**Exercise goal:**
Tell how many lines below include the word "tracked". Only the number should appear.
[[ Dataset section open ]]
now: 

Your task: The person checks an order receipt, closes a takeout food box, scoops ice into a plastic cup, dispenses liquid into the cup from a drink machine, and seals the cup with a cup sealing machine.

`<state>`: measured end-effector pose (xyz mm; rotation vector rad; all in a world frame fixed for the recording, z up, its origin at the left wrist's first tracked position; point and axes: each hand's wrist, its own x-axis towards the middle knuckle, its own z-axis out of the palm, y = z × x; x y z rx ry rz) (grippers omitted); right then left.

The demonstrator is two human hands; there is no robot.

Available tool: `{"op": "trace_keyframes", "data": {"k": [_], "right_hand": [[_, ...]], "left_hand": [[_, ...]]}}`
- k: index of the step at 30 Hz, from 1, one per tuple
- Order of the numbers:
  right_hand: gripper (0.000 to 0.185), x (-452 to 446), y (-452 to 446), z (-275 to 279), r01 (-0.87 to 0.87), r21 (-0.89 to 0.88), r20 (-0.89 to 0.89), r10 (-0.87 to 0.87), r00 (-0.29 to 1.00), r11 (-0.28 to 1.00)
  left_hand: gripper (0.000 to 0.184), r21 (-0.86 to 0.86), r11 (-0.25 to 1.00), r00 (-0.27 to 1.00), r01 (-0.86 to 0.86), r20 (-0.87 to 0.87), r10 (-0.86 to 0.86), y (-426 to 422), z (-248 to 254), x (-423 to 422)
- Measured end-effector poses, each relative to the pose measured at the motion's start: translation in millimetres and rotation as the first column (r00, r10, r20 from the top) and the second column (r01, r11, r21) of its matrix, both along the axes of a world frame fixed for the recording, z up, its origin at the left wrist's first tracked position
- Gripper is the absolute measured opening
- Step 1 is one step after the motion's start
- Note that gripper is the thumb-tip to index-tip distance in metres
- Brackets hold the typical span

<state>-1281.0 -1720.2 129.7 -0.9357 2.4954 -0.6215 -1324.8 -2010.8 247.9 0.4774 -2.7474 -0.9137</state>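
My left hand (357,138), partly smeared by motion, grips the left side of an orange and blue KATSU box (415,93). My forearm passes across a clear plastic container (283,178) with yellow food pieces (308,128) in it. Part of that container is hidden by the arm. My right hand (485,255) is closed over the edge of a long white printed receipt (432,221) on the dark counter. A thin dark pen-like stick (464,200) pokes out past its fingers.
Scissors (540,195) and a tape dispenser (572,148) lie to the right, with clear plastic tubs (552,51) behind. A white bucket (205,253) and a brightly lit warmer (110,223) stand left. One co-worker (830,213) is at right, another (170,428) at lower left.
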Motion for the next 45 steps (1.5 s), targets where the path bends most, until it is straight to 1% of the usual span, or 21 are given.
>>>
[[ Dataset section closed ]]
**Written response:**
2